◆ TRY IT
Set down, word for word, the line with "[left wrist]" and the lines after it through the final line of the data below, without pictures.

◆ DATA SECTION
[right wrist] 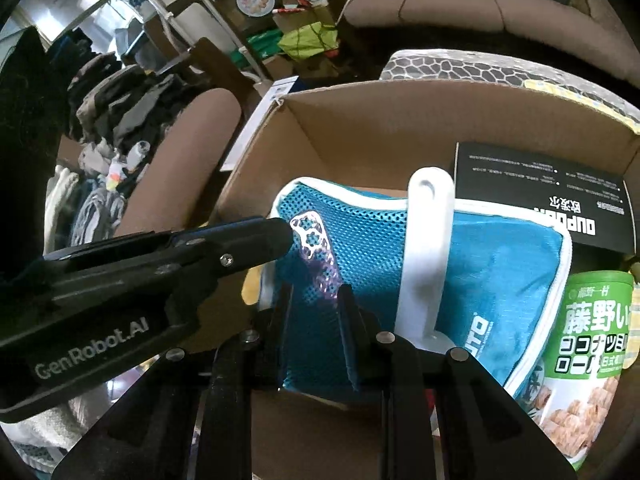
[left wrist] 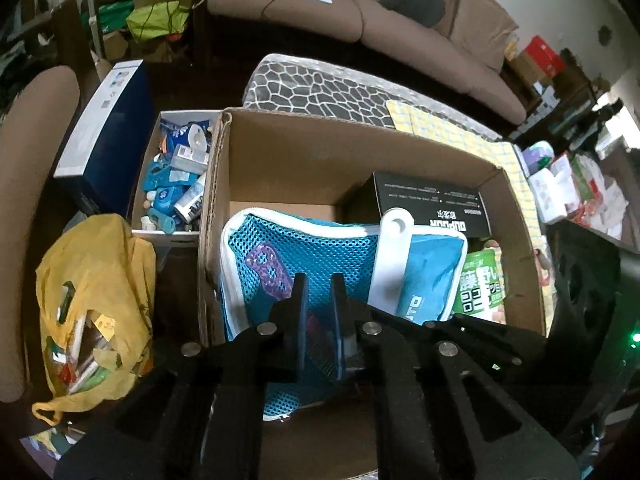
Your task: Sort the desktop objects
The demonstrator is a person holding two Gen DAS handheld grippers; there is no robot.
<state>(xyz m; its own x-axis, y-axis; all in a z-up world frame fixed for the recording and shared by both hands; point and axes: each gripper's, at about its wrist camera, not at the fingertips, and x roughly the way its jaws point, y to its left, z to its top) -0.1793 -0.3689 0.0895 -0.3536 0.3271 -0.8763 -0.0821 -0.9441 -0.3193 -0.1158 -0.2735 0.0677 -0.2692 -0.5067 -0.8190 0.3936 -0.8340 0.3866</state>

◆ RESPONSE FOR THIS EXERCISE
[left wrist] 
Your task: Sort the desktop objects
The demonstrator is a person holding two Gen DAS handheld grippers; there is no robot.
<state>(xyz m; its own x-axis, y-axis; all in a z-up world frame fixed for the recording and shared by both hands; point and axes: each gripper's, at about its wrist camera, not at the fingertips, and x roughly the way its jaws point, y to its left, z to its top) -0.1793 -0.3689 0.0895 -0.3536 0.3271 -0.8763 -0.0821 -0.9441 -0.3193 -0.1158 -0.2735 0.0677 -0.2692 -0.5067 -0.8190 0.3936 -0.8340 0.3866</state>

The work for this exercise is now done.